TASK PROMPT:
The records that follow must be transcribed in full, without any change.

Saved entries:
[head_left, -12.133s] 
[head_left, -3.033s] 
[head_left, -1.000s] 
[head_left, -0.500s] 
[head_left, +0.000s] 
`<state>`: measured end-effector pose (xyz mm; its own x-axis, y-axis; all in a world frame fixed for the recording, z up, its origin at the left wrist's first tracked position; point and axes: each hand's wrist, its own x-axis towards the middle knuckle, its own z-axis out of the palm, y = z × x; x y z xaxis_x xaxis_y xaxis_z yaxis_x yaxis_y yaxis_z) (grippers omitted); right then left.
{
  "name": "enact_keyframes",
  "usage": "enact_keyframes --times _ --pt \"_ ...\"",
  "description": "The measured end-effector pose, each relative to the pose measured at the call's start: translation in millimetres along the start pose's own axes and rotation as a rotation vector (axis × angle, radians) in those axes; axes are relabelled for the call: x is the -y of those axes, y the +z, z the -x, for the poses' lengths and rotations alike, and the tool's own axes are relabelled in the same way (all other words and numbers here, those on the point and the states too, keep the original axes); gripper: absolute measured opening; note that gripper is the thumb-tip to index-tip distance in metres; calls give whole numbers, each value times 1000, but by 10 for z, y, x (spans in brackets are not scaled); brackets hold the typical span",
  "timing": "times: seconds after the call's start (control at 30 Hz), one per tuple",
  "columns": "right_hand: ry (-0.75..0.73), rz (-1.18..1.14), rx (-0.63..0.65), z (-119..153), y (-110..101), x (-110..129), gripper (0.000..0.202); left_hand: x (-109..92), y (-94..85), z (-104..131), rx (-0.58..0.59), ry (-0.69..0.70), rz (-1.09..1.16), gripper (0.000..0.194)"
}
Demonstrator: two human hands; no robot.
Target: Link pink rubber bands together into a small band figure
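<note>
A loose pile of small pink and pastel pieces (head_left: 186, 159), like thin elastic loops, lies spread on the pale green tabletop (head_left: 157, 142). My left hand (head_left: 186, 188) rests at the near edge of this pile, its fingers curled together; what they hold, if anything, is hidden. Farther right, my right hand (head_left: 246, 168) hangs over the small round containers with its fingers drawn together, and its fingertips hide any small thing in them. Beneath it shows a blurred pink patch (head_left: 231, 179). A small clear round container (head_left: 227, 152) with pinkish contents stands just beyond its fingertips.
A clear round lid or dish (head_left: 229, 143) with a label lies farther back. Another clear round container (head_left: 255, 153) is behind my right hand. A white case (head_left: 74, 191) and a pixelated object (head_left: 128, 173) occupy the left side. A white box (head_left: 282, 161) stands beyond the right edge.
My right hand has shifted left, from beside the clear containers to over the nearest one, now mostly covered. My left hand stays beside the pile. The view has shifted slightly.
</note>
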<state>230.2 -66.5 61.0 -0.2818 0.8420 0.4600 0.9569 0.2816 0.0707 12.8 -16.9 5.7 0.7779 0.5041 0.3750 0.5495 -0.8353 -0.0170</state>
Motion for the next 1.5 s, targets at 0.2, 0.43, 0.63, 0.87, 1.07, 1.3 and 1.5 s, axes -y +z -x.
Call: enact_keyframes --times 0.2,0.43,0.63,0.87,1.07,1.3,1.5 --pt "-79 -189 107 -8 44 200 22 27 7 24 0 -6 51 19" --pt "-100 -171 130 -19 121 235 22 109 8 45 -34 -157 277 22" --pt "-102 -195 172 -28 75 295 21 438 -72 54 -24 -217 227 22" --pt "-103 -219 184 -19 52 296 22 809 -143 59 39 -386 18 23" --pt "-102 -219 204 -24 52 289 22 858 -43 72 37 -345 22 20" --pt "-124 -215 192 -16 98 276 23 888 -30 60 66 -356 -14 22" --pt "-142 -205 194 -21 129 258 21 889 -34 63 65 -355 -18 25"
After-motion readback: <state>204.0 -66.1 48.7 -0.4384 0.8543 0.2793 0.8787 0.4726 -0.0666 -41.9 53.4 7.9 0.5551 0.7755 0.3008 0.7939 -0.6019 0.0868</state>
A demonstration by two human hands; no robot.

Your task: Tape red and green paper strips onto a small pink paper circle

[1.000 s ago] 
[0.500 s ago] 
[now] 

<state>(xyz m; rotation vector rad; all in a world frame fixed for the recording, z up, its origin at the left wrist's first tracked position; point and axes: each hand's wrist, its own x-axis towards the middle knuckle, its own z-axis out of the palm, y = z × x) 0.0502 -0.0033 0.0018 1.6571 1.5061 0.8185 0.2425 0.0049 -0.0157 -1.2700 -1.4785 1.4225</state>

EXERCISE SOLUTION:
[head_left, -12.133s] 
[head_left, -3.033s] 
[head_left, -1.000s] 
[head_left, -0.500s] 
[head_left, +0.000s] 
`<state>`: measured end-effector pose (xyz mm; its own x-axis, y-axis; all in a world frame fixed for the recording, z up, its origin at the left wrist's first tracked position; point and axes: each hand's wrist, its own x-axis towards the middle knuckle, its own z-axis out of the palm, y = z × x; x y z xaxis_x xaxis_y xaxis_z yaxis_x yaxis_y yaxis_z) (grippers omitted); right then left.
{
  "name": "enact_keyframes",
  "usage": "enact_keyframes --times _ --pt \"_ ...\"",
  "description": "The measured end-effector pose, each relative to the pose measured at the call's start: translation in millimetres along the start pose's own axes and rotation as a rotation vector (axis × angle, radians) in those axes; axes are relabelled for the call: x is the -y of those axes, y the +z, z the -x, for the poses' lengths and rotations alike, and the tool's own axes are relabelled in the same way (all other words and numbers here, those on the point and the states too, keep the original axes); gripper: absolute measured opening; note that gripper is the thumb-tip to index-tip distance in metres; calls give whole numbers, each value times 1000, but by 10 for z, y, x (spans in brackets are not scaled); brackets hold the typical span",
  "timing": "times: seconds after the call's start (control at 30 Hz), one per tuple",
  "columns": "right_hand: ry (-0.75..0.73), rz (-1.18..1.14), rx (-0.63..0.65), z (-119..153), y (-110..101), x (-110..129), gripper (0.000..0.202); left_hand: x (-109..92), y (-94..85), z (-104..131), rx (-0.58..0.59), ry (-0.69..0.70), rz (-1.09..1.16), gripper (0.000..0.194)"
}
Demonstrator: two human hands; no robot.
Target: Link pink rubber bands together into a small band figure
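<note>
A loose pile of small pink and pastel pieces (head_left: 186, 159), like thin elastic loops, lies spread on the pale green tabletop (head_left: 157, 142). My left hand (head_left: 186, 188) rests at the near edge of this pile, its fingers curled together; what they hold, if anything, is hidden. Farther right, my right hand (head_left: 246, 168) hangs over the small round containers with its fingers drawn together, and its fingertips hide any small thing in them. Beneath it shows a blurred pink patch (head_left: 231, 179). A small clear round container (head_left: 227, 152) with pinkish contents stands just beyond its fingertips.
A clear round lid or dish (head_left: 229, 143) with a label lies farther back. Another clear round container (head_left: 255, 153) is behind my right hand. A white case (head_left: 74, 191) and a pixelated object (head_left: 128, 173) occupy the left side. A white box (head_left: 282, 161) stands beyond the right edge.
My right hand has shifted left, from beside the clear containers to over the nearest one, now mostly covered. My left hand stays beside the pile. The view has shifted slightly.
</note>
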<state>230.2 -66.5 61.0 -0.2818 0.8420 0.4600 0.9569 0.2816 0.0707 12.8 -16.9 5.7 0.7779 0.5041 0.3750 0.5495 -0.8353 -0.0170</state>
Motion for the next 1.5 s, targets at 0.2, 0.43, 0.63, 0.87, 1.07, 1.3 and 1.5 s, axes -y +z -x.
Call: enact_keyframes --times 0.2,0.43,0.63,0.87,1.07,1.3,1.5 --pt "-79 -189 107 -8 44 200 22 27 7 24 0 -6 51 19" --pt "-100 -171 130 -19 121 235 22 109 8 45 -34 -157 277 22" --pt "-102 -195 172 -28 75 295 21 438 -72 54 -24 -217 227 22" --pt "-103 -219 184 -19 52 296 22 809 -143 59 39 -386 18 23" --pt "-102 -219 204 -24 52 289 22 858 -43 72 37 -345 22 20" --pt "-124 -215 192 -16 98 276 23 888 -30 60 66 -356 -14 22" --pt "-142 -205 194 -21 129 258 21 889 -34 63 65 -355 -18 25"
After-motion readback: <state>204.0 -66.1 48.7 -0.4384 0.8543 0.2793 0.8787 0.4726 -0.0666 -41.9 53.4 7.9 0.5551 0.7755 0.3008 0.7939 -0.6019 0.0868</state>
A demonstration by two human hands; no robot.

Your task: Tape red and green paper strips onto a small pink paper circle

[1.000 s ago] 
[0.500 s ago] 
[now] 

<state>(xyz m; rotation vector rad; all in a world frame fixed for the recording, z up, its origin at the left wrist's first tracked position; point and axes: each hand's wrist, its own x-axis towards the middle knuckle, its own z-axis out of the palm, y = z × x) 0.0502 -0.0033 0.0018 1.6571 1.5061 0.8185 0.2425 0.0049 -0.0157 -1.2700 -1.4785 1.4225</state>

Nothing else remains to be done for this exercise.